Lakers Coach Phil Jackson is liked but not beloved
The way this town embraces Phil Jackson is the way Pau Gasol embraced him last week after Jackson became the winningest coach in Lakers history.
It was like he really wanted to, but he sort of couldn’t.
Does that make sense? Did you see it? Rich in symbolism, scarce in emotion, the scene was at once fascinating and unsettling.
Immediately after the Lakers’ victory over the Charlotte Bobcats, Gasol walked excitedly toward Jackson, then just stopped short. He tentatively stuck out his hand, Jackson tentatively grabbed it, then the two men briefly and awkwardly and barely embraced.
That could have been you, right? You want to shower Jackson with praise and affection, but the best you can work up is a back slap and a nod. You know he deserves it, but you’re just not sure he wants it, and the result is that he very rarely gets it.
Thus exists a bittersweet backdrop to a monumental achievement. For as much as this town respects and honors Jackson for his 10 seasons of 536 Lakers victories, he is simply not beloved.
He may have mastered Zen, but he has not mastered Los Angeles.
There will be no statue of him outside Staples Center. There might not ever be a night honoring his achievements. There will be very little fanfare when he retires, just as there was very little outcry when he left the team several years ago.
He is not Tom Lasorda. He is not Pete Carroll. He is not Mike Scioscia. He is not the sort of folksy personality that this town expects of its high-profile coaches.
More than anything else, he is not Pat Riley.
When longtime Lakers fans think of coaches, they still will think of Riley, even though he coached one fewer season here. Riley looked like Los Angeles. He acted like Los Angeles.
“Pat Riley is the L.A. story,” admitted Jeanie Buss, Lakers executive vice president and Jackson’s longtime girlfriend. “This was the birthplace of him as a coach and a leader, we watched it all happen, it’s like a mother and a child, any success that Pat has, we feel we have part of.”
“Before Phil came here, all I knew about him was that he was a freaky dude who left his job in Chicago on a motorcycle,” said Buss. “I thought that was strange. A freaky dude.”
That is still the way much of Los Angeles looks at Jackson, and that is too bad, because that freaky dude may be the greatest sports leader in this town’s history. That we haven’t completely embraced him is as much about the city as it is about the man.
“I think he is taken for granted sometimes,” said Buss. “Every Laker employee who does a good job likes to get patted on the back sometimes, and Phil is no exception, but that doesn’t always happen as much here.”
It starts with the end of the bench.
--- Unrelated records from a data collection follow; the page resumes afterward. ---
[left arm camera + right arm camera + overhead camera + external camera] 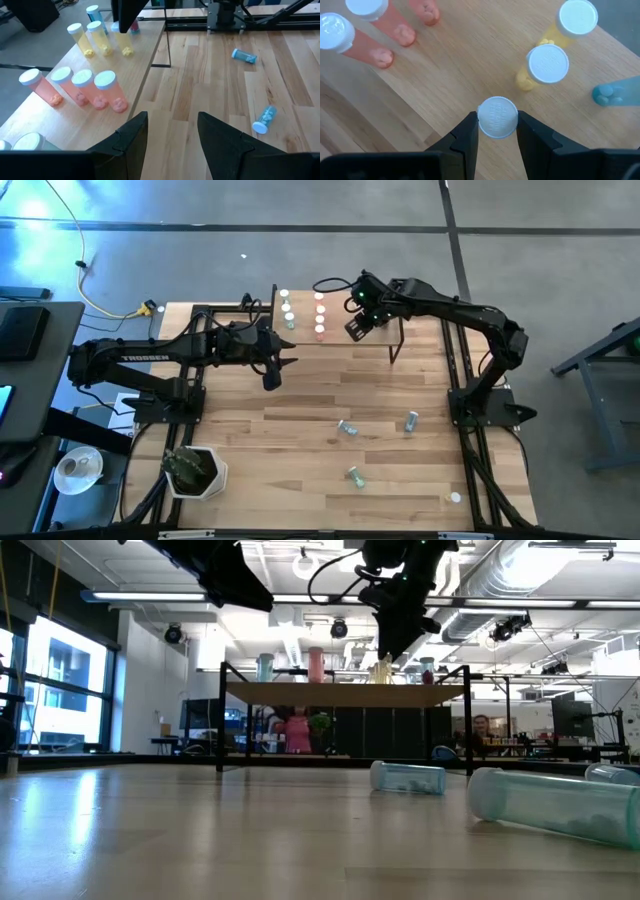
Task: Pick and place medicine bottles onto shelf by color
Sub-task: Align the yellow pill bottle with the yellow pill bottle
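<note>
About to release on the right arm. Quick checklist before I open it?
1. Right end effector clamps the white-capped yellow plastic bottle: ok.
2. Bottle above light-wood shelf board: ok.
3. Beside the standing yellow bottles: ok.
4. Bottle base touching shelf: cannot tell.
5. Left end effector open, away over wooden tabletop: ok.
6. Teal bottles lying on tabletop, unsorted: not ok.

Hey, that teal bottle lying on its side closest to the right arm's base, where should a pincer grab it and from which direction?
Grip the teal bottle across the middle of its body, coming straight down from above. It lies flat on the tabletop with open wood all round, so the fingers can straddle its round sides. Turn the wrist so the fingers close across the bottle's long axis, not on its white cap.
</note>
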Available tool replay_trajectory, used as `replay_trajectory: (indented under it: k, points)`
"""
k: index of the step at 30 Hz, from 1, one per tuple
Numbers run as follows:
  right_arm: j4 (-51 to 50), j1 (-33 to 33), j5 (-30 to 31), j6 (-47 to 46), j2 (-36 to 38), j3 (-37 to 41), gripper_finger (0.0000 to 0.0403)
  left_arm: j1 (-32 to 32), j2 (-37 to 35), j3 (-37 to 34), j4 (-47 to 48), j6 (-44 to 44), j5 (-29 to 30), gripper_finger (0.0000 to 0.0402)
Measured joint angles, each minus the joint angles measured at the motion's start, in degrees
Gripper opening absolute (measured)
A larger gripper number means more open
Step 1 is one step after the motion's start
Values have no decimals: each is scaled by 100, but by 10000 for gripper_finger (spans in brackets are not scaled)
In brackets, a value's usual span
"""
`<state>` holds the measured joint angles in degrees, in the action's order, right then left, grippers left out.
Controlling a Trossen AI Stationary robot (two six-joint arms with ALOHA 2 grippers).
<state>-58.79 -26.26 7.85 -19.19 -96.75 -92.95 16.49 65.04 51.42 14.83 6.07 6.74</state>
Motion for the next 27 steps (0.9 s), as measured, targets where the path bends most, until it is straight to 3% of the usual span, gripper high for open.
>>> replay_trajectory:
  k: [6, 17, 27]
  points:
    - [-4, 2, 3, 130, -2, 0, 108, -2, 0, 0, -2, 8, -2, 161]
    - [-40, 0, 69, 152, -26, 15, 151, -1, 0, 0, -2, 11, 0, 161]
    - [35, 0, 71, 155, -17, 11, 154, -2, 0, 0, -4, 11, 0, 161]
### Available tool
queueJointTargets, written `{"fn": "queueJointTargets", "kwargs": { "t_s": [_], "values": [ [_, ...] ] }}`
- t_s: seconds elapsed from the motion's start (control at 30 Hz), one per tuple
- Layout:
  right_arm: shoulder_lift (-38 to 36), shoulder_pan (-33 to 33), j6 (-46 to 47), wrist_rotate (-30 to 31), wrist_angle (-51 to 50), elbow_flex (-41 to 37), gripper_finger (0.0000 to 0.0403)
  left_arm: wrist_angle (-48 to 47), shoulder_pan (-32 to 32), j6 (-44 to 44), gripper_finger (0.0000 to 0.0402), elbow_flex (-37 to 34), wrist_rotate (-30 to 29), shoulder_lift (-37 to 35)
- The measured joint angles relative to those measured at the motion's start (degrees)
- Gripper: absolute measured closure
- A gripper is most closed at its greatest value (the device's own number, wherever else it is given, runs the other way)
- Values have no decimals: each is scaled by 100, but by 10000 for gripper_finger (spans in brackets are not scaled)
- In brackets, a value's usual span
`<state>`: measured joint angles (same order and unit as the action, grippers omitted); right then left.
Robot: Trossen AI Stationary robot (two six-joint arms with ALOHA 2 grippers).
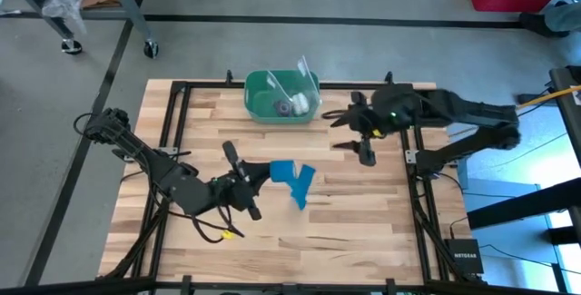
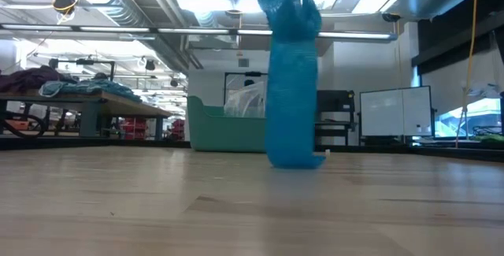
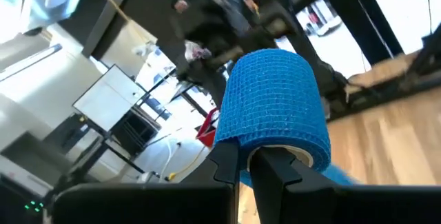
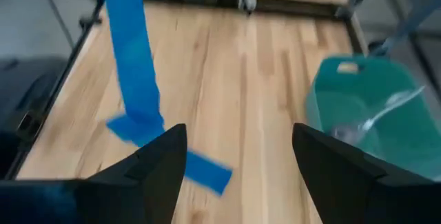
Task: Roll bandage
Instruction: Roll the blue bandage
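The bandage is bright blue and partly wound into a roll. My left gripper holds the roll above the middle of the table and is shut on it. From the roll a loose strip hangs down. The strip's lower end lies on the wood. My right gripper hovers open to the right of the bandage, near the green bin, with nothing between its fingers. My left gripper pinches the roll's near rim between its two fingers, which lie close together and come level from the table's left. The roll is lifted clear of the table. The loose strip hangs slack below it, down to the table.
A green plastic bin with clear plastic pieces and a dark item inside stands at the table's far edge, close to my right gripper. A black frame runs along the table's sides. Bare wood lies near the front edge.
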<state>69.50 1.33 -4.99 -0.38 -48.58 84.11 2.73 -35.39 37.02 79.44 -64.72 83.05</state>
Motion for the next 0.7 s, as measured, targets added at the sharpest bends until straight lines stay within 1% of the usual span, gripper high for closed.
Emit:
{"fn": "queueJointTargets", "kwargs": {
  "t_s": [0.17, 0.27, 0.33, 0.4, 0.5, 0.6, 0.7],
  "values": [
    [-845, 223, 216, 52, 2279, -2359, 139, 106, 156, -138, 389, 0, -3, 0],
    [-1000, 398, 500, 138, 3563, -3500, 139, 169, 305, -159, 389, 0, -11, 0],
    [-959, 517, 714, 264, 4093, -4058, 139, 392, 446, -21, 389, 0, -19, 0],
    [-844, 645, 878, 396, 4507, -4414, 139, 621, 571, 250, 389, 0, -21, 0],
    [-638, 792, 989, 714, 4668, -4726, 139, 1039, 697, 707, 389, 0, -25, 0],
    [-386, 845, 1120, 1059, 4788, -4832, 139, 1456, 756, 1143, 389, 0, -25, 0],
    [-29, 841, 1222, 1217, 5230, -4824, 139, 1607, 776, 1315, 389, 0, -22, 0]
  ]
}}
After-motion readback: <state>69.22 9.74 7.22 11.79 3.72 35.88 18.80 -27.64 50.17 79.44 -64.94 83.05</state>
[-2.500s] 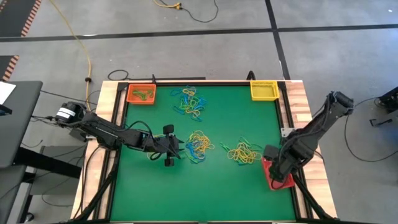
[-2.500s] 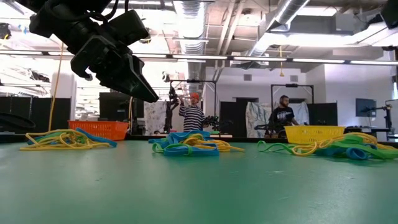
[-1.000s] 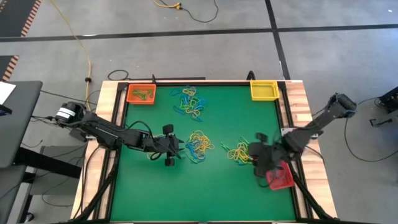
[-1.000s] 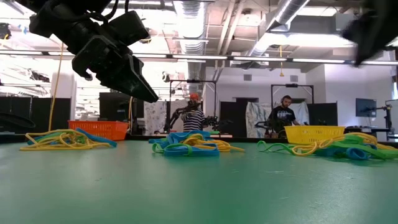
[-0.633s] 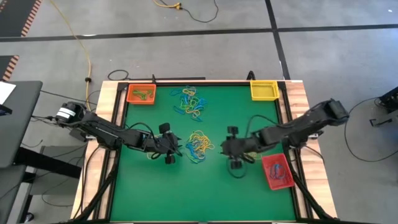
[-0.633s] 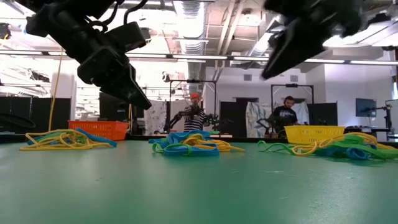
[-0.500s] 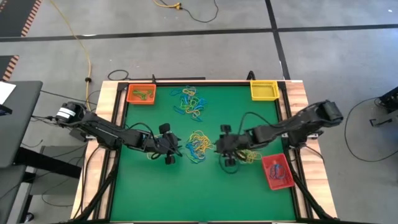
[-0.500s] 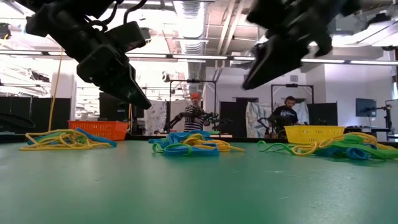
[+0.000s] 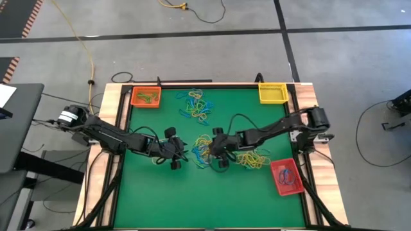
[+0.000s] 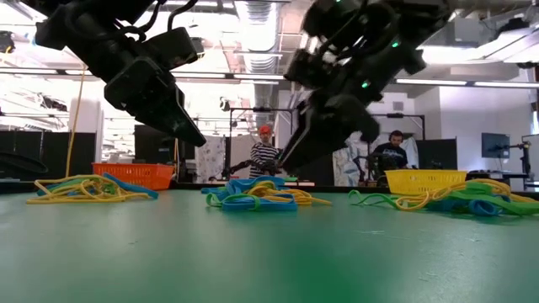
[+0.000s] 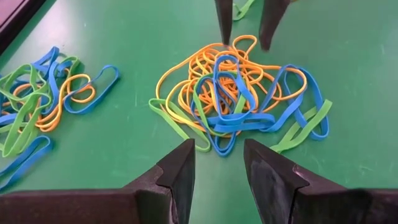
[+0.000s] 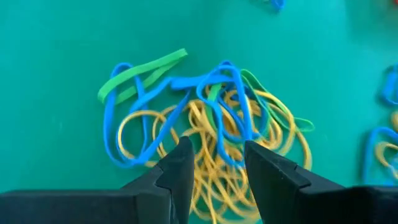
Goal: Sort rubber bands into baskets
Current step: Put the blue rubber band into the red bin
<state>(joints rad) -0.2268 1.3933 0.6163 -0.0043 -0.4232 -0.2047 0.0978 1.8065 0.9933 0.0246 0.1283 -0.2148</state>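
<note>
1. At the desk's centre, the right end effector (image 9: pixel 214 147) now hangs over the middle pile of rubber bands (image 9: pixel 205 151). Seconds ago it was at the red basket (image 9: pixel 287 177) by the desk's right edge, and it has since swept across the right-hand pile (image 9: pixel 252 158). This reads as one drop finished and the next pick beginning.
2. Across the same pile, the left end effector (image 9: pixel 184 153) has barely shifted in that time and waits just beside the bands.
3. Right end effector (image 12: pixel 214 163): fingers spread apart, empty, their tips poised above the yellow and blue loops; contact cannot be confirmed.
4. Left end effector (image 11: pixel 217 163): fingers likewise parted, gripping nothing, short of the tangle and pointing at it. The other arm's two fingertips (image 11: pixel 224 22) show beyond the pile.
5. Remaining bands: a third pile (image 9: pixel 196 106) lies toward the far edge, so three piles are unsorted.
6. Baskets: the orange basket (image 9: pixel 146 97) sits at the far left corner and already contains bands; the yellow basket (image 9: pixel 272 93) sits at the far right corner. Most of the sorting appears to lie ahead.
</note>
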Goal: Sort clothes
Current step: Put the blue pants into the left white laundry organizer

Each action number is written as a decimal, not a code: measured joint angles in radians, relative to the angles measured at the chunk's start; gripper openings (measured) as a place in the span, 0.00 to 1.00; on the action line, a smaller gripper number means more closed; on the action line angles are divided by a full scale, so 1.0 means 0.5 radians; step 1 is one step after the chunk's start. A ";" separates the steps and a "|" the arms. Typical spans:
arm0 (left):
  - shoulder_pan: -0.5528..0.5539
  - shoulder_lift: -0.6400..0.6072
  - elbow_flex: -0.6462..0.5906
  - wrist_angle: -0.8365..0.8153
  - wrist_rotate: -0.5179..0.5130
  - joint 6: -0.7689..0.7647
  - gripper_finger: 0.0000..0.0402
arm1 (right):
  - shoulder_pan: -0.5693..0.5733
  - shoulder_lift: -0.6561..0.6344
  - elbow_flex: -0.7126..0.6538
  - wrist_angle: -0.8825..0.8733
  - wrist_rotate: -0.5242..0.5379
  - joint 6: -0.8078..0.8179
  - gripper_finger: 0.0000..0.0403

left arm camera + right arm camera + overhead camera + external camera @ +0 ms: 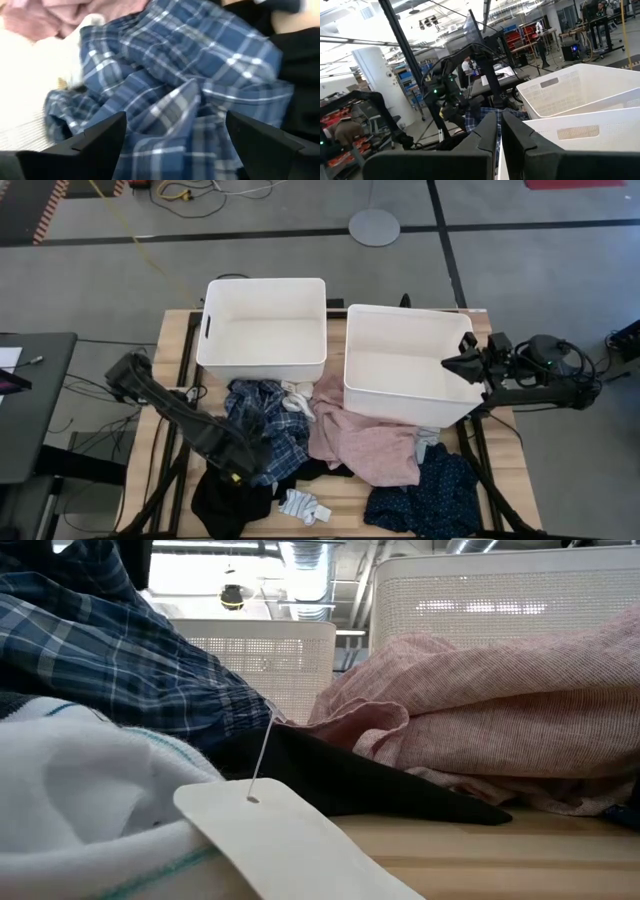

Los Angeles likes sideline fire. Jackson just sits there.
“In my generation, you didn’t show any exuberance, there was no physical display of emotion on the court, you’re supposed to be out there like a warrior, emotionless and totally self-contained,” said Jackson, 64, in a recent interview. “To show emotion showed a weakness.”
In Chicago, where he coached one fewer season but will always be more appreciated, he was viewed as a rock. Here, that same demeanor is viewed as aloof.
“The way I act is very much how I coach,” he said. “Poise and self control are the keynotes of what I like to practice and teach.”
In other words, we want him to be strong and disciplined enough to control Kobe Bryant, but crazy enough to entertain the rest of us, and it just doesn’t work that way.
We want Jackson to show he likes us. But such displays, whether it be mixing with the fans or shaking hands in the community, also go against his nature.
“I’m shy, I’m a shy person,” Jackson admitted. “I don’t like to touch people before games, I don’t high-five people before games, I get away from all that.”
When I asked whether he even considered himself an Angeleno, he said no.
“I really don’t,” he said. “I’m a guy who sits on the beach, then drives to Staples Center for the game and looks down at that huge expanse of metropolitan area as you drive onto the 110 from the 105, it’s unbelievable, so many millions of people.”
Jackson is so un-hip, he has had surgeries on both of his hips. Jackson is so un-L.A., he abandons the beach for the summer, preferring to spend his free time in his Montana home.
“I get claustrophobic in cities if I’ve been there too long,” Jackson said. “I still have that country bumpkin kind of thing, I need some open spaces between me and people.”
But, no, he loves it here. He knows who he is. He knows what this town is. He’s fine with where he fits in. He’s feeling better than ever after his two surgeries, and, even though his contract expires this year -- he’s making $12 million -- he sounds as if he wants to come back.
“I have no regrets, people are very respectful, I receive ovations in restaurants, people treat me very warmly,” he said.
There is talk that, in this shrinking NBA economy, owner Jerry Buss would not want to pay him. Buss made that mistake once. His name was Rudy Tomjanovich. Here’s guessing that if the Lakers win another championship, Buss will not make that mistake again.
Phil Jackson doesn’t wow, but he wins, with a certain grace and dignity that is stronger than any smile and warmer than any hug. It is not Showtime. But it is enough.